賃貸収入で老後を生きることは現実的か?
不動産投資による賃貸収入で生活費を賄う「大家さん老後」は、日本でも現実的な選択肢として注目されています。月20万円の生活費を純利回り5%・空室率5%の条件で賄うには、約5,100万円の賃貸物件投資が必要です。これは都内の1K〜1LDKマンション1〜2戸、または利回りの高い地方の区分マンション複数戸に相当します。
老後の賃貸収入計画では安全マージンが欠かせません。修繕費・原状回復費・固定資産税(物件価格の1〜1.5%程度)を考慮すると、表面利回りから実質利回りは1〜2%低くなります。また、老後の生活費は介護費用・医療費の増加で年齢とともに上昇する傾向があります。生活費の125〜130%をカバーできる収入があると安心です。

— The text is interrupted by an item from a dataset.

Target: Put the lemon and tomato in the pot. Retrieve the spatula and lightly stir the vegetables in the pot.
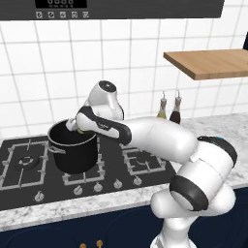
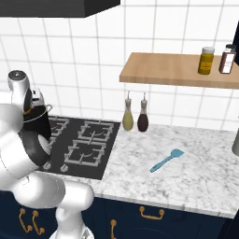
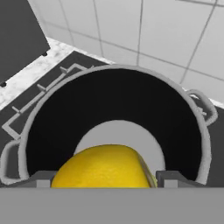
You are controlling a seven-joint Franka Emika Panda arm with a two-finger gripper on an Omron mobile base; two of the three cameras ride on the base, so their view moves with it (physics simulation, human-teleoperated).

J-REIT(不動産投資信託)は物件の直接購入より少額から始められ、分配利回りは年3〜5%程度が一般的です。流動性が高く分散投資ができる反面、不動産市況・金利変動の影響を受けやすい特性があります。直接投資との組み合わせでリスク分散を図るのが賢明です。
よくある質問
賃貸収入は年金と合算できますか?
はい。公的年金と賃貸収入を合算することで老後の収入基盤を強化できます。ただし、賃貸収入が一定額を超えると年金への所得税課税に影響する場合があります。FP(ファイナンシャルプランナー)に相談して最適な収入バランスを設計することをお勧めします。
物件の老朽化・修繕費はどう見積もればよいですか?
一般的に年間修繕積立として物件価格の0.5〜1%を見込むのが目安です。築20年以上の物件は給排水設備・外壁・屋上防水など大規模修繕が必要になるケースが多く、購入前に専門家によるインスペクション(建物調査)を行うことで修繕リスクを把握できます。